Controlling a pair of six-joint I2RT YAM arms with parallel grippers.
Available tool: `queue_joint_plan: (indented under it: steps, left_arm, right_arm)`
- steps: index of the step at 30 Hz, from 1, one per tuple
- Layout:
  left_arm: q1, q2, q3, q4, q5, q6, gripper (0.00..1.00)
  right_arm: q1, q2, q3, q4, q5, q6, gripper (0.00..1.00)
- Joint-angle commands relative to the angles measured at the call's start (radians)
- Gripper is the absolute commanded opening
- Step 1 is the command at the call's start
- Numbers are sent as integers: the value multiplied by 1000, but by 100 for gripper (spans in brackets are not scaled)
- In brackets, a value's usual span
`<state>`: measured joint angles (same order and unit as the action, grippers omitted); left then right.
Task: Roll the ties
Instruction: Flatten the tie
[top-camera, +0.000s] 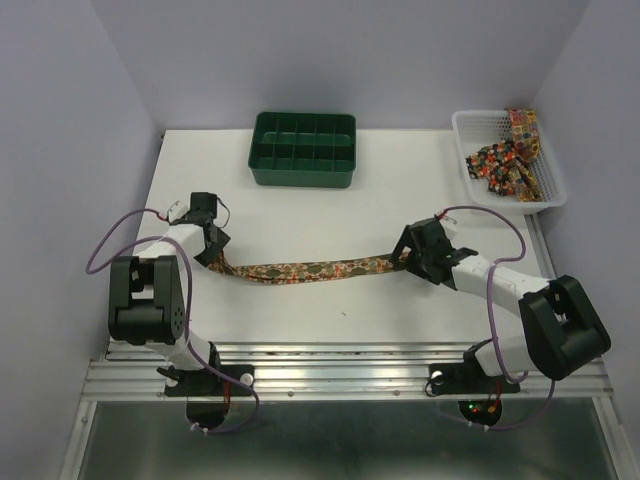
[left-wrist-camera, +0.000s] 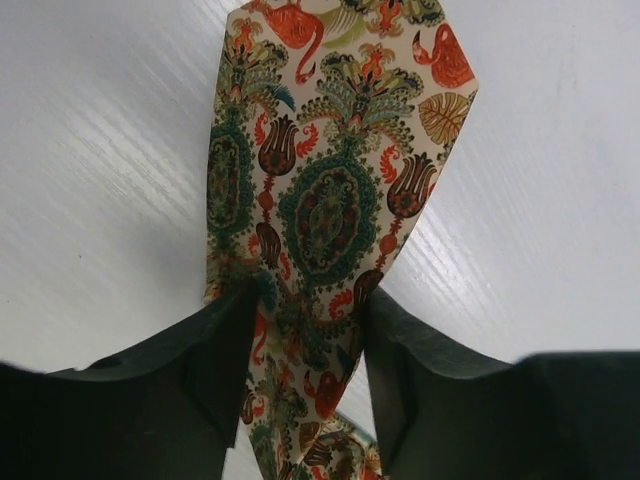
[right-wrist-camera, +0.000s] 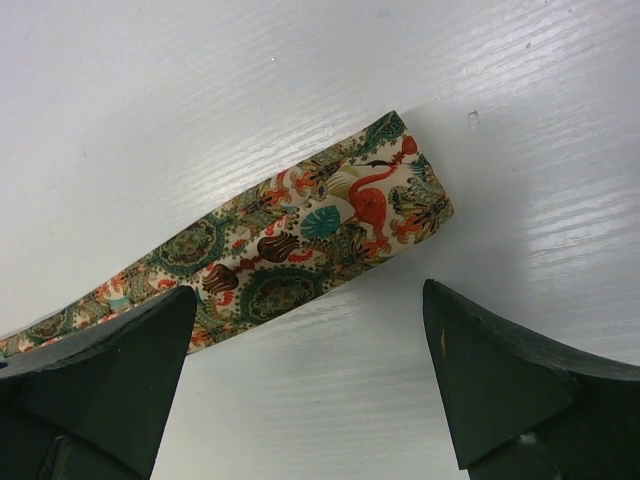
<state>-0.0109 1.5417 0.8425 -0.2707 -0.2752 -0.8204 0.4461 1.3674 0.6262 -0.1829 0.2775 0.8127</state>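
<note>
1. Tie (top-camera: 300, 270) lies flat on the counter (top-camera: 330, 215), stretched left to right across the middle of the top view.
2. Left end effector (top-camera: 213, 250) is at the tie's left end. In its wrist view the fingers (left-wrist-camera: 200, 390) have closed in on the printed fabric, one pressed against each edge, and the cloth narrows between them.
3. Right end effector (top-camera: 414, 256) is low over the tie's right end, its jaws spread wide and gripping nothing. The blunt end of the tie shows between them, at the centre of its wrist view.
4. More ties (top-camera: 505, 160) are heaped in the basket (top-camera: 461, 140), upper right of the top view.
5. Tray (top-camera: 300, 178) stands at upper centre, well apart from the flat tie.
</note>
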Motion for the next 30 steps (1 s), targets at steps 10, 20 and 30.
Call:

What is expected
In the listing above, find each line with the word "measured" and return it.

The answer
- Joint-angle commands relative to the angles measured at the call's start (radians)
`<state>`: measured joint angles (same order and unit as the action, grippers omitted); left then right.

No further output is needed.